Terens fit signe à Rik.
— Venez !
— Nous avons peut-être enfreint le règlement, chevrota l’amnésique.
— C’est stupide. Partons.
— Nous ne ferons pas la demande ?
— Non. Nous reviendrons un autre jour.
Terens prit la direction de la sortie, obligeant Rik à presser le pas. Ils atteignirent le hall et la bibliothécaire leva les yeux.
— Eh, vous ! s’écria-t-elle en quittant sa chaise et en contournant son bureau. Attendez ! Un instant !
Ils ne s’arrêtèrent pas.
Ou, plus exactement, ils ne s’arrêtèrent qu’au moment où ils se trouvèrent face à face avec un patrouilleur.
La bibliothécaire les rejoignit, quelque peu essoufflée.
— Vous êtes le 242, n’est-ce pas ?
— Pourquoi nous empêchez-vous de passer ? s’écria Terens.

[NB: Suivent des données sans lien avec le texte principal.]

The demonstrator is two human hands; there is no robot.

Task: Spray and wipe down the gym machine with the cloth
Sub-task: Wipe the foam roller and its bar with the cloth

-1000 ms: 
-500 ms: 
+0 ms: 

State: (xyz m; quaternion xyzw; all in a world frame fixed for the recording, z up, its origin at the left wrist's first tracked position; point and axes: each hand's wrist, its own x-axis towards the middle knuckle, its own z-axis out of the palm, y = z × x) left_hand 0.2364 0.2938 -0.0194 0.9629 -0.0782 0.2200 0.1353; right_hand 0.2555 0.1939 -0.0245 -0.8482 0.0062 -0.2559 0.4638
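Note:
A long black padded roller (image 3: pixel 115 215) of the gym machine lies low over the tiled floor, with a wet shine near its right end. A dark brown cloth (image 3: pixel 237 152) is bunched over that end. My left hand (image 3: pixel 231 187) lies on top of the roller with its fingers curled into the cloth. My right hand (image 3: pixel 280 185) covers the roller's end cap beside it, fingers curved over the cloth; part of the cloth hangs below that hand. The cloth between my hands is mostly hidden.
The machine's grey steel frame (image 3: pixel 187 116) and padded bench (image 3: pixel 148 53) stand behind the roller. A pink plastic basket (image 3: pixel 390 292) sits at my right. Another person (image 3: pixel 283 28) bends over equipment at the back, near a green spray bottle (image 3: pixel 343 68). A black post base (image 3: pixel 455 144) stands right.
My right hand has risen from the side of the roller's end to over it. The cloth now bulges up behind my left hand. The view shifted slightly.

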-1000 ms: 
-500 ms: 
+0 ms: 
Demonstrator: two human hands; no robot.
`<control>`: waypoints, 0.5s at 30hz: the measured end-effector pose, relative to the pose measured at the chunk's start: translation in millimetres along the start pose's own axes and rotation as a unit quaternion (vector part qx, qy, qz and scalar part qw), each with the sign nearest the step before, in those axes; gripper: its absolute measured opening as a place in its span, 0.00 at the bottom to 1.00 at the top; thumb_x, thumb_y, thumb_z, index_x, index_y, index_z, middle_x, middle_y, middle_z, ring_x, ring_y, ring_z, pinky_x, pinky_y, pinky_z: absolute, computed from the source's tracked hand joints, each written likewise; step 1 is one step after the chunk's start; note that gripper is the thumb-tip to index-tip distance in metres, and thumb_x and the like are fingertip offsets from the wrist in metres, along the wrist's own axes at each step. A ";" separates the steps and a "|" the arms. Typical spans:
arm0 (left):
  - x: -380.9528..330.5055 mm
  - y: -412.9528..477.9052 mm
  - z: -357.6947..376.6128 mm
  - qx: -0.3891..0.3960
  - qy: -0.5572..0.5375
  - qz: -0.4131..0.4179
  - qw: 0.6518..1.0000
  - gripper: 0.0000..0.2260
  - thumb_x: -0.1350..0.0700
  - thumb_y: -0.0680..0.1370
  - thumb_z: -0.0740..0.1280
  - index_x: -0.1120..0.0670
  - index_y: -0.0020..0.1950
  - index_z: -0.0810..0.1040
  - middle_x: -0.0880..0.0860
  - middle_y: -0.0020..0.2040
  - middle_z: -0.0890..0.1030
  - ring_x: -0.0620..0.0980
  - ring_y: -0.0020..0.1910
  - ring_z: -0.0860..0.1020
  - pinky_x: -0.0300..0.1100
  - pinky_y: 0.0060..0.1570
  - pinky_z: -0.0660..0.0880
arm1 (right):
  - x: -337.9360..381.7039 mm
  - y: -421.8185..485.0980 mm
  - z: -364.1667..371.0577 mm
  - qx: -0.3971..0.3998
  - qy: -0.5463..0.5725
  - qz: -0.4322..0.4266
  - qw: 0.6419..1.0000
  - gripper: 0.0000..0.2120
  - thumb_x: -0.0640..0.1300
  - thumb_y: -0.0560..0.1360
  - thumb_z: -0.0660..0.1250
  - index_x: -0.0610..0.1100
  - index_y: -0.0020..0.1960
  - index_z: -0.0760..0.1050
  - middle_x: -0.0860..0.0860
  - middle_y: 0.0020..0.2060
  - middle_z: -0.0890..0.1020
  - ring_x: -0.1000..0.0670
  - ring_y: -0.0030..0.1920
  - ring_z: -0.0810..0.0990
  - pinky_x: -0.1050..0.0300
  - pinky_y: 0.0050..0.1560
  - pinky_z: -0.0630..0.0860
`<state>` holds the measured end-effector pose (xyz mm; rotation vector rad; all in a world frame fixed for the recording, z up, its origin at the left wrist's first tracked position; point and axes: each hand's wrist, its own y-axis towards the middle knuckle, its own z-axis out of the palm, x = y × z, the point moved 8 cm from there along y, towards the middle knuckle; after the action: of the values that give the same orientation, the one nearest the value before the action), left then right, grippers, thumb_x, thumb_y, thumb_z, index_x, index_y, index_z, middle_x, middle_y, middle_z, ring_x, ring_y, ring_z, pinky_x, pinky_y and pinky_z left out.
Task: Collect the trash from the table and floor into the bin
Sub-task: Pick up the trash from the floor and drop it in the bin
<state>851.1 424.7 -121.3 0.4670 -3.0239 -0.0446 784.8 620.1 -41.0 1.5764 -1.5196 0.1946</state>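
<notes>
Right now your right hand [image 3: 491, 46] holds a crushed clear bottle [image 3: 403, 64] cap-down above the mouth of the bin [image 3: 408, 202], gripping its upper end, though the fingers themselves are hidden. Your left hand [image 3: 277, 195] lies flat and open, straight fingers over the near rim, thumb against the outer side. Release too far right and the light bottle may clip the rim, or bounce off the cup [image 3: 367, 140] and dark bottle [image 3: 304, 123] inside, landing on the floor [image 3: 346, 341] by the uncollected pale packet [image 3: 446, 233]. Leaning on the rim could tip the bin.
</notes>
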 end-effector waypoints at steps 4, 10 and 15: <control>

— Vous avez demandé certains livres. Nous serions ravis de les mettre à votre disposition.
— Il est trop tard. Ce sera pour une autre fois. Je vous ai dit et redit que je ne veux pas ces ouvrages. Je reviendrai demain.
— La règle de cet établissement est de donner constamment satisfaction à l’usager, répliqua la bibliothécaire d’un ton compassé. Les livres en question vont vous être apportés sur-le-champ.
Ses pommettes étaient rouges. Elle fît demi-tour et s’engouffra en hâte dans une petite porte qui s’était ouverte à son approche.
— Si vous n’y voyez pas d’inconvénient, chef… commença Terens.
Mais le patrouilleur leva sa cravache neuronique. Moyennement longue et lestée, celle-ci faisait une excellente matraque ; à distance, ses effets étaient paralysants.
— Allons, mon gars, fit-il, asseyez-vous donc gentiment en attendant que la dame revienne. Faut être poli…
Le patrouilleur n’était plus jeune et il avait perdu sa sveltesse. Il ne devait pas être loin de l’âge de la retraite et il finissait probablement son temps en père peinard comme gardien à la bibliothèque. Mais il était armé et il y avait dans sa jovialité quelque chose qui sonnait faux.
Terens avait le front moite et il sentait la sueur ruisseler le long de son échine. Il avait sous-estimé les risques. Il avait eu trop confiance dans son analyse de la situation. Maintenant, il était coincé. Il n’aurait pas dû agir de façon aussi téméraire. Tout cela parce qu’il avait eu envie de pénétrer dans la Cité Haute, de déambuler dans les couloirs de la bibliothèque comme un vrai Sarkite.